• Exercise objective
Find the line containing "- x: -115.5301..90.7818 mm" in the entries below. Restate it and each line after it, word for word, up to and including the line containing "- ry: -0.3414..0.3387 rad".

(Raw data Opens)

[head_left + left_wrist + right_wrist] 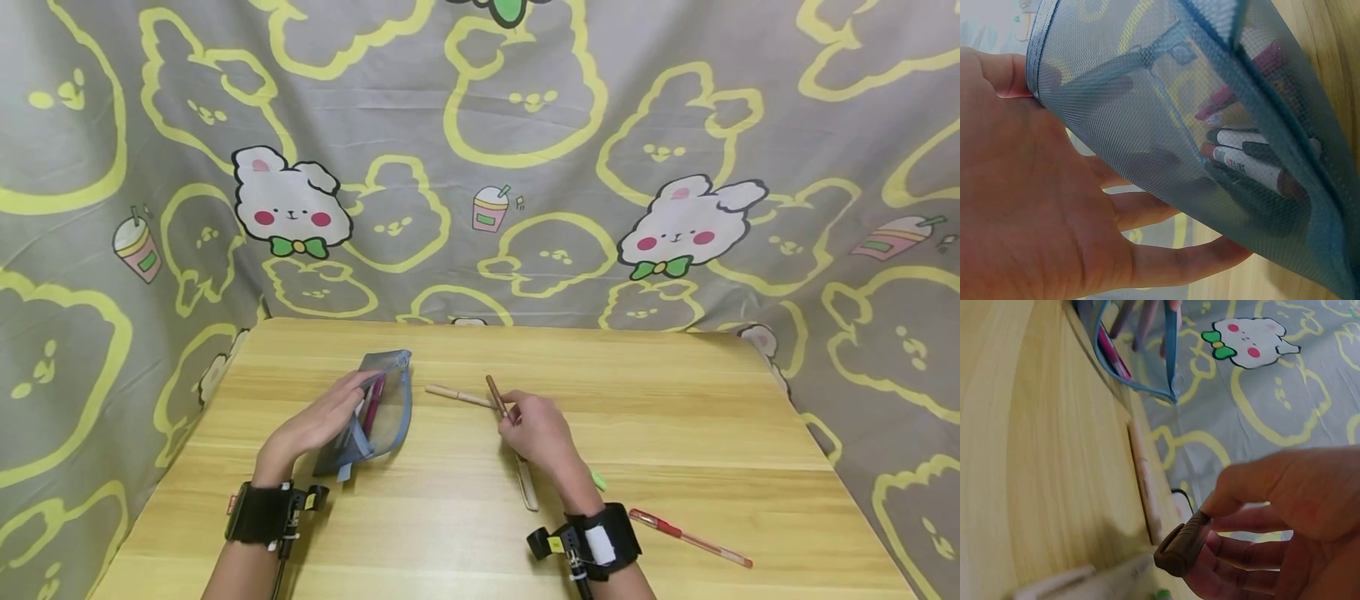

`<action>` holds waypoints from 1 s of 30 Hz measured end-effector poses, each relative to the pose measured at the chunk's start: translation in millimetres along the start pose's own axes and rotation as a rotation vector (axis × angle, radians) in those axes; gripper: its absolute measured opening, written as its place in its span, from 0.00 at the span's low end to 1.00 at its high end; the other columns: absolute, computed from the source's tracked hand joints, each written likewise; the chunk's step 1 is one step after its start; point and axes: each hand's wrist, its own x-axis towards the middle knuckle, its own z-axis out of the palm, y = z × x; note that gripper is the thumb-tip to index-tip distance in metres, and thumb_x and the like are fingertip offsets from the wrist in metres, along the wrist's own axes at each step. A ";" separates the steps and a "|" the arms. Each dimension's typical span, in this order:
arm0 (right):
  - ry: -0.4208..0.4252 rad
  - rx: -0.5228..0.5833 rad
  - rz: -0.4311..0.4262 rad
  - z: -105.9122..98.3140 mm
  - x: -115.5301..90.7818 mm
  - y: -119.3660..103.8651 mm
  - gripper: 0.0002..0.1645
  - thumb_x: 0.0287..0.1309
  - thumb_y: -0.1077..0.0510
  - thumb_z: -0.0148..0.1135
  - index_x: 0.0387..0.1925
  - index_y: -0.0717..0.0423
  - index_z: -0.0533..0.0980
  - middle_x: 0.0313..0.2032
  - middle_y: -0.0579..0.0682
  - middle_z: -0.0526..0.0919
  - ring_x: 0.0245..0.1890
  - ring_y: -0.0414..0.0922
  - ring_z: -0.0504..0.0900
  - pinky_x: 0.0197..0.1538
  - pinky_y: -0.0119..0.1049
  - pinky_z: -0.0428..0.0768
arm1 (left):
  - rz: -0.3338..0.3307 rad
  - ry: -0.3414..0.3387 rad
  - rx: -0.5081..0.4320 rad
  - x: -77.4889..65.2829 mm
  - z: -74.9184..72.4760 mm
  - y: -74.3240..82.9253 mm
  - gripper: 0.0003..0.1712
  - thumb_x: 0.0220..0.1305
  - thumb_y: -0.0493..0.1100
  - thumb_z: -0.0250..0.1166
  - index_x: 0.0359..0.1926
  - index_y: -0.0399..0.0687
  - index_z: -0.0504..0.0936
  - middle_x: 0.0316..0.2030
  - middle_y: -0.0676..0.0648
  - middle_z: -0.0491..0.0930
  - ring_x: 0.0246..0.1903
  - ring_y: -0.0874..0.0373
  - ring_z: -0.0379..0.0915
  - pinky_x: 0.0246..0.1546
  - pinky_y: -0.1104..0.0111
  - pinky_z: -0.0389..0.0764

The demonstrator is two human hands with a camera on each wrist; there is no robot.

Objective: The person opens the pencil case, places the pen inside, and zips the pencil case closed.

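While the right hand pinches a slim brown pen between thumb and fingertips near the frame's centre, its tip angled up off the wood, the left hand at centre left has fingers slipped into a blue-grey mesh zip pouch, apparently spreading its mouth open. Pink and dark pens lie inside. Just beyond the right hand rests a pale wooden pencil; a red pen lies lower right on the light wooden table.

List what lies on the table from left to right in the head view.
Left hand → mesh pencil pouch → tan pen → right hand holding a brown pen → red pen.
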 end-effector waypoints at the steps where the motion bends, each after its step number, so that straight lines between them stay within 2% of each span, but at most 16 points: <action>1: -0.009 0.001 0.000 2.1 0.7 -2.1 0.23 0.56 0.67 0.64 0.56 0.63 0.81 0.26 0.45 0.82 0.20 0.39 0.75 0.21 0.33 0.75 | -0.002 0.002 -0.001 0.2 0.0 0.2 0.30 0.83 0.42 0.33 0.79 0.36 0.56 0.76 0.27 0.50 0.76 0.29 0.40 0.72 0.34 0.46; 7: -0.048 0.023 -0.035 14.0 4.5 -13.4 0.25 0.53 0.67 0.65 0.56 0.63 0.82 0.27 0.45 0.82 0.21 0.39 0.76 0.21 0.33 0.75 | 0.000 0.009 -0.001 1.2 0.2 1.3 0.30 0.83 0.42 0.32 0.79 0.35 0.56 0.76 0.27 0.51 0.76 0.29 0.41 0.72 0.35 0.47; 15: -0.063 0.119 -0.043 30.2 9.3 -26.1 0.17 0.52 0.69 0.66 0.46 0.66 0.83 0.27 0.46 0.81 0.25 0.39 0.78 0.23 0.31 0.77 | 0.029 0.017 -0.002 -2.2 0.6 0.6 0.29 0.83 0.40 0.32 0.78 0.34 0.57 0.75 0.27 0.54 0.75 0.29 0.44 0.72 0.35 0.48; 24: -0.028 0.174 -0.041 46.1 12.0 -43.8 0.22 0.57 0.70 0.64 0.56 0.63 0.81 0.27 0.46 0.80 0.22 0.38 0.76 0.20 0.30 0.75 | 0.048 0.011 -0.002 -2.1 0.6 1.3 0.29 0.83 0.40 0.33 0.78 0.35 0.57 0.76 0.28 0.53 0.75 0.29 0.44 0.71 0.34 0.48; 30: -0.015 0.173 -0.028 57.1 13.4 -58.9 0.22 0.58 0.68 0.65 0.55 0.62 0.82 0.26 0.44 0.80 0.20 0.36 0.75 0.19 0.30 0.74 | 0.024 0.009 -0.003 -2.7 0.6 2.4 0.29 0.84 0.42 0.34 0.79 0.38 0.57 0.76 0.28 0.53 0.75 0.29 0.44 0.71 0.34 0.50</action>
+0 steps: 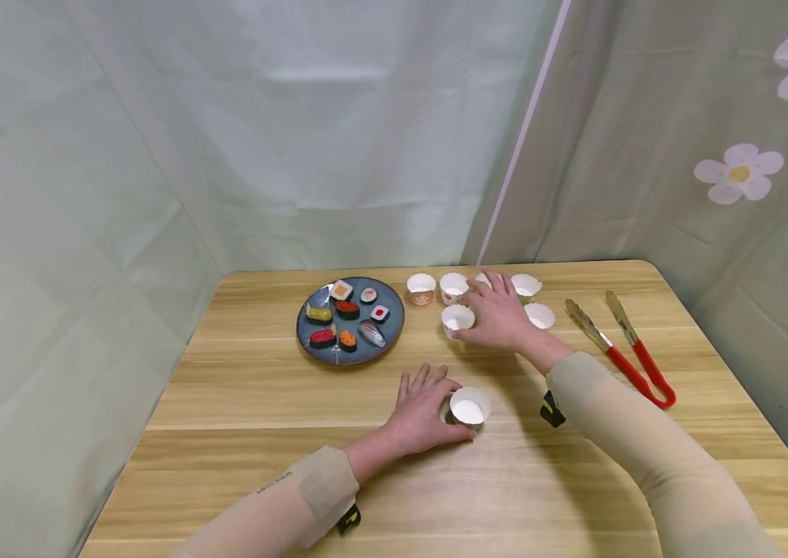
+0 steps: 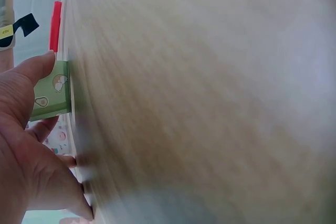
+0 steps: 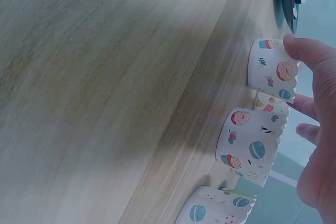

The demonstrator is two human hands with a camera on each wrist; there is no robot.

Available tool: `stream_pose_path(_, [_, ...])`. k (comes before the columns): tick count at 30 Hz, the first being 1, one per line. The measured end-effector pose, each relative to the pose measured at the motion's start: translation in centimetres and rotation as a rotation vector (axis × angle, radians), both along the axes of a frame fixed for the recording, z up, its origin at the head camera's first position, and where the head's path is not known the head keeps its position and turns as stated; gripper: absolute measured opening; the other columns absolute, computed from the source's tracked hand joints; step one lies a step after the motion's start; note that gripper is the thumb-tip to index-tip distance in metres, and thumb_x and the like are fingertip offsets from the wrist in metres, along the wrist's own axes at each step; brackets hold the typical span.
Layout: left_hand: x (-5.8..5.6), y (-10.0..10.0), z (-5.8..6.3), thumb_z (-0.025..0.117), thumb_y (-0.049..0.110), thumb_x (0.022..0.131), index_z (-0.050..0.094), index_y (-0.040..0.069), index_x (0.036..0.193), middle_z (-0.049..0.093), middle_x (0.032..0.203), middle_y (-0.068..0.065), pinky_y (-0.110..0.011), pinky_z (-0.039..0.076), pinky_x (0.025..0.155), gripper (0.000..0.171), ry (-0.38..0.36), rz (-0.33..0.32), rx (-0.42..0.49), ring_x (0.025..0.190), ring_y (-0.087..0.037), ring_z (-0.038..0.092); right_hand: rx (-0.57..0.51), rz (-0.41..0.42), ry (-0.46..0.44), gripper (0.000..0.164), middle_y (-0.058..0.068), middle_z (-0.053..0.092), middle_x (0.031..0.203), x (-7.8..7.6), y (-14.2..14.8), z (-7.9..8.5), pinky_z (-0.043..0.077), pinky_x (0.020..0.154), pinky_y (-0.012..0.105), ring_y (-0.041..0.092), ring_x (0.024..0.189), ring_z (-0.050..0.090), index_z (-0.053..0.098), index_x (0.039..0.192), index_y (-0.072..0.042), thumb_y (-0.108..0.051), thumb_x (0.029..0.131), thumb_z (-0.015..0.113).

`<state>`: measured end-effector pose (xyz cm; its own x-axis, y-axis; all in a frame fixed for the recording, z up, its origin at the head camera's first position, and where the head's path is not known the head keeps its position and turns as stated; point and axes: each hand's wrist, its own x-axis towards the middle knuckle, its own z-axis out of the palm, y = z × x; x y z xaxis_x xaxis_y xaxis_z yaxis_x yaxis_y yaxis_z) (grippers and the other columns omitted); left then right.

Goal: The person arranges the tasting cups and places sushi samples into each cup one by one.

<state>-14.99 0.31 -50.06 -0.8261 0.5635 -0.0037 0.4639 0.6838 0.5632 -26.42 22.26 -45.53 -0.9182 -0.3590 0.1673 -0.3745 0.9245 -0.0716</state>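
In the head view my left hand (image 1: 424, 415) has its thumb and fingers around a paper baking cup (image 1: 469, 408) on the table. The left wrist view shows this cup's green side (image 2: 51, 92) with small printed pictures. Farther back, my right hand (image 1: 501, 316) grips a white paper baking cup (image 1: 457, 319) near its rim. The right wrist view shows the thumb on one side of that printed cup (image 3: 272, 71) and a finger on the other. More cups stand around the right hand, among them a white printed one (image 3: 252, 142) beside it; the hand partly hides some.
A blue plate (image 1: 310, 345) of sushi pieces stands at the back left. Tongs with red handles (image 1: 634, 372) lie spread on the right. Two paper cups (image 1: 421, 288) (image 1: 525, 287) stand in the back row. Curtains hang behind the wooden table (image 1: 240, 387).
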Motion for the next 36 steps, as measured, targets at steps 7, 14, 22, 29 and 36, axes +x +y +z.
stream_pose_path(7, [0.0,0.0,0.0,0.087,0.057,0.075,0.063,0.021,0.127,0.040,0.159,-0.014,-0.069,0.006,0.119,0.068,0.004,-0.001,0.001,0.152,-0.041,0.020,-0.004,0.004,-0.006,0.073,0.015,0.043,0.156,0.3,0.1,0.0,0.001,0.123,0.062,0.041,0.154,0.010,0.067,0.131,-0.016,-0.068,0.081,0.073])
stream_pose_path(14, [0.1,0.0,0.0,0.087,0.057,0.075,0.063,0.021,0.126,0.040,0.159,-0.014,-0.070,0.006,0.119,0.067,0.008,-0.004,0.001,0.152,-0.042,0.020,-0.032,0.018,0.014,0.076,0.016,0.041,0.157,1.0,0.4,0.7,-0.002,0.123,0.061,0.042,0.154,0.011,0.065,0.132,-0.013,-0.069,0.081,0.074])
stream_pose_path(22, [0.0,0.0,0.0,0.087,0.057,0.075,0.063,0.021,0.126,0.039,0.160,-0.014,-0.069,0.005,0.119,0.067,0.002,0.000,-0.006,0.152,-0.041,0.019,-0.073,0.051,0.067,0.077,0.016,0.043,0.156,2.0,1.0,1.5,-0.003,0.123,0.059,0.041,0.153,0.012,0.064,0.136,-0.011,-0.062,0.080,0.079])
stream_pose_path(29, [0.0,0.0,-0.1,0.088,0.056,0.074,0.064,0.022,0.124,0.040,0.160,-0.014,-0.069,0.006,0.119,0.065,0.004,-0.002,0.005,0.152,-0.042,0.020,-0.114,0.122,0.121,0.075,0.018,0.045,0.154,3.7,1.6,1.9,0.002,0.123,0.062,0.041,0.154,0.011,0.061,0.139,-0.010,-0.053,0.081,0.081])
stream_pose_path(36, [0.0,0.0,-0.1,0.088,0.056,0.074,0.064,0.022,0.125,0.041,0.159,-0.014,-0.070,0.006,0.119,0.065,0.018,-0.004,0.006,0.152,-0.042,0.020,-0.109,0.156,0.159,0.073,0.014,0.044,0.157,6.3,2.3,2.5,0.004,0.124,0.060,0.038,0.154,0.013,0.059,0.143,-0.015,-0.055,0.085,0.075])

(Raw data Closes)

• Completed task
  - x: -115.5301..90.7818 mm
  - y: -119.3660..103.8651 mm
  - gripper: 0.0002..0.1645
  - thumb_x: 0.0287..0.1309
  - thumb_y: -0.1077..0.0510
  - thumb_z: -0.0148..0.1135
  - index_x: 0.0387..0.1925
  - index_y: -0.0717..0.0423
  - index_z: -0.0533..0.0980
  - middle_x: 0.0313..0.2032
  - middle_y: -0.0579..0.0682
  - middle_z: -0.0526..0.0919
  - ring_x: 0.0245..0.1890
  - ring_y: -0.0414..0.0922
  - ring_z: -0.0504..0.0900
  - pinky_x: 0.0197..0.1538
  - pinky_y: -0.0119..0.1049
  - pinky_z: -0.0428..0.0768
arm1 (left):
  - rz: -0.3338..0.3307 rad
  - ry: -0.3414..0.3387 rad

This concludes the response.